ACTIVITY: Repeat word for word every line of the data below, from the first through the line containing "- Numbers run", and stop there.

Saved entries:
◆ ◆ ◆

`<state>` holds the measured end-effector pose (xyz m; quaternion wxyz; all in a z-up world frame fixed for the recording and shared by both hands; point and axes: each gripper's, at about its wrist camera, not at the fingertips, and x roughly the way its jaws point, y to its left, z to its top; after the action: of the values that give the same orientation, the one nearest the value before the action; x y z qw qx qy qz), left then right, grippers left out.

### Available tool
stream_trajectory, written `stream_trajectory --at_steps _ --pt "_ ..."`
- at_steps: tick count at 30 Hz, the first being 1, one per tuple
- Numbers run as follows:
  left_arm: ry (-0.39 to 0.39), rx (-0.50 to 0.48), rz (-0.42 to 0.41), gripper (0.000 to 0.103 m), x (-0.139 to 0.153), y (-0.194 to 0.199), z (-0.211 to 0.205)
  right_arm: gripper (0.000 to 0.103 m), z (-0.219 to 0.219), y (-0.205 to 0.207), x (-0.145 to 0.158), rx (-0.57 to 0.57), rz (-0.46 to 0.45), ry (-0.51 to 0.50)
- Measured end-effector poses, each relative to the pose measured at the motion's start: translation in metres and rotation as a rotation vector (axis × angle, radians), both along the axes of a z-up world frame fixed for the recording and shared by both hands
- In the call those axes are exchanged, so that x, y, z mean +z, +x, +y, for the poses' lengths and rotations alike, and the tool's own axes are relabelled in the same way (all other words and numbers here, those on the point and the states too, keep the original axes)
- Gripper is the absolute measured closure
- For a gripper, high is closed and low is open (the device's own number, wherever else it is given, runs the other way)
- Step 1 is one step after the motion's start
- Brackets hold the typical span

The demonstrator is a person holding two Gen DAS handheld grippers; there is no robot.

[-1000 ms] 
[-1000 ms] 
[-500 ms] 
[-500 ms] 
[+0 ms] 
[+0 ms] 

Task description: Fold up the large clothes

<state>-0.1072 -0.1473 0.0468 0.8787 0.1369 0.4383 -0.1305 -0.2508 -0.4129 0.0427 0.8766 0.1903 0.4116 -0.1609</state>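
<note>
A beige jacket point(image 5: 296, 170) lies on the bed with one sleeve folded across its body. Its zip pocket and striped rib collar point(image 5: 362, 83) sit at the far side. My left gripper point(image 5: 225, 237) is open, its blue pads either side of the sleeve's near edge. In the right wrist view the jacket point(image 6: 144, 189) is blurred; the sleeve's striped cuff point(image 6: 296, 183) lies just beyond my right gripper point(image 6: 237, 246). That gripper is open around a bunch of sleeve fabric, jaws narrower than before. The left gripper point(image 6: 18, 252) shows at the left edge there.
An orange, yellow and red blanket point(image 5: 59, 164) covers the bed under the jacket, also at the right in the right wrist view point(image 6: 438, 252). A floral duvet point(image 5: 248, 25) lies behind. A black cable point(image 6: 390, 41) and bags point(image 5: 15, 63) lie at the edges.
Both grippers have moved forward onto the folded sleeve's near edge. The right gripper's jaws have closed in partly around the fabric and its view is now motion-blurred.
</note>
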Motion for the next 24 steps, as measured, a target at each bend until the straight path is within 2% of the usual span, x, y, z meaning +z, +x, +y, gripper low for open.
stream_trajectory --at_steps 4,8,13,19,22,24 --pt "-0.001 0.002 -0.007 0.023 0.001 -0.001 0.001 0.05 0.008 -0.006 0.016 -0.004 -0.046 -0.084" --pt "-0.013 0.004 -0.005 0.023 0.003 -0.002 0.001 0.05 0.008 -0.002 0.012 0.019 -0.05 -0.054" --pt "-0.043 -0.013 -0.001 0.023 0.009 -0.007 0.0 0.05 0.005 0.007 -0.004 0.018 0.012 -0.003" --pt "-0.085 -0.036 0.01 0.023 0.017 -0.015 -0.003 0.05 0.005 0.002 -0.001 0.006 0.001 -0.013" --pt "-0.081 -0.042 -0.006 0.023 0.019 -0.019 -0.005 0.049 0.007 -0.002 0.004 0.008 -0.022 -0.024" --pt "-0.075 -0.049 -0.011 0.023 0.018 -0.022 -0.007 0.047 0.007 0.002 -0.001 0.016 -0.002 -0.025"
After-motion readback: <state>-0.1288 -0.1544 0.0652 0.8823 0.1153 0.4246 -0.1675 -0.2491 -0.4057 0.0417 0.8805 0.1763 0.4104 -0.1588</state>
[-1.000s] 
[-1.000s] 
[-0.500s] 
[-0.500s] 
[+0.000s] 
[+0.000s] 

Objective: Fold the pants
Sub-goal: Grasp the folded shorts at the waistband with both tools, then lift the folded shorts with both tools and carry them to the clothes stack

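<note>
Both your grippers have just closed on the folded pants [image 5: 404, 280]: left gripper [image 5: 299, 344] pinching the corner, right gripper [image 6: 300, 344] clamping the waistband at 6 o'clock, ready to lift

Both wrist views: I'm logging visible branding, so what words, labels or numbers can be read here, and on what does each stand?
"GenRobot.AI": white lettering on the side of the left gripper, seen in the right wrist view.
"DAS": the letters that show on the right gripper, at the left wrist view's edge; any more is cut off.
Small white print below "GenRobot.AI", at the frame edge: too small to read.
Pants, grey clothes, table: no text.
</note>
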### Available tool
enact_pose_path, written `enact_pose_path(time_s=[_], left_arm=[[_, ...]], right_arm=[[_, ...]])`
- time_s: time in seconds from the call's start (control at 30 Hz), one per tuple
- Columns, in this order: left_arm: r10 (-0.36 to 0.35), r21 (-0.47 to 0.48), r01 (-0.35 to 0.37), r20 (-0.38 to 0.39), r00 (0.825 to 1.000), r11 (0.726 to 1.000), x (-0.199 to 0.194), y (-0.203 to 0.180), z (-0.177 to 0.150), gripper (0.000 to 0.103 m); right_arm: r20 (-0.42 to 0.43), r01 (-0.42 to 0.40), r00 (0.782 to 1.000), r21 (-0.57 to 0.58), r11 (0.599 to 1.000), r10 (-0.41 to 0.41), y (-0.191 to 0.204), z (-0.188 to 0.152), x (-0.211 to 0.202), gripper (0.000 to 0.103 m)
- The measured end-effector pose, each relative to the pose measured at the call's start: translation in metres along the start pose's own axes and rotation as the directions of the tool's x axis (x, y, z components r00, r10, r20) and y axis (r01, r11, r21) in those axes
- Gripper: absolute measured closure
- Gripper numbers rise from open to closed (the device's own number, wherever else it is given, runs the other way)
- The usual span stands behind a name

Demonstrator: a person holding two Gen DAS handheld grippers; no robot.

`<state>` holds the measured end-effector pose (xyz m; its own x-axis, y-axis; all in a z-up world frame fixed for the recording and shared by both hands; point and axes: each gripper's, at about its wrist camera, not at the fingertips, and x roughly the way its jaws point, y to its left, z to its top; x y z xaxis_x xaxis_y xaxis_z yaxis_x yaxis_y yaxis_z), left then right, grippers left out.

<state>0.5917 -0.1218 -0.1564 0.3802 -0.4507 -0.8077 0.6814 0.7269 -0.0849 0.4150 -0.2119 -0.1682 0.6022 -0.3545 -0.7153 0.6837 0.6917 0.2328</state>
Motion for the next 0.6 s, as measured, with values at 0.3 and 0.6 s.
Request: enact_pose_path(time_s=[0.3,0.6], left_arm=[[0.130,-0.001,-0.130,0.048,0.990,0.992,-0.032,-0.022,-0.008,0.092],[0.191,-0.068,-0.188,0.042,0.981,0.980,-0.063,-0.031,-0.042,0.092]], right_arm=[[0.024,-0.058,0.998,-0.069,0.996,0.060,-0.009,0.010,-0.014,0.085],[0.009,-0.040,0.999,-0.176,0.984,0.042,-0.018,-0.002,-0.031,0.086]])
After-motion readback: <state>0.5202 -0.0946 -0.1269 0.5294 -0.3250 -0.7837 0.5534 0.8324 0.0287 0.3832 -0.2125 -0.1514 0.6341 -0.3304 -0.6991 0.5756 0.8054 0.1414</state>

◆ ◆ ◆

RESULT FOR THIS TASK:
`<state>` holds the measured end-effector pose (xyz m; quaternion wxyz; all in a z-up world frame fixed for the recording and shared by both hands; point and axes: each gripper's, at about its wrist camera, not at the fingertips, and x roughly the way its jaws point, y to its left, z to its top; after the action: of the values that give the same orientation, the one nearest the value before the action; x y z qw qx qy qz), left then right, grippers left out.

### Available tool
stream_trajectory, written `stream_trajectory --at_steps _ --pt "_ ..."`
- at_steps: tick count at 30 Hz, the first being 1, one per tuple
- Numbers run as follows:

This exercise is now done.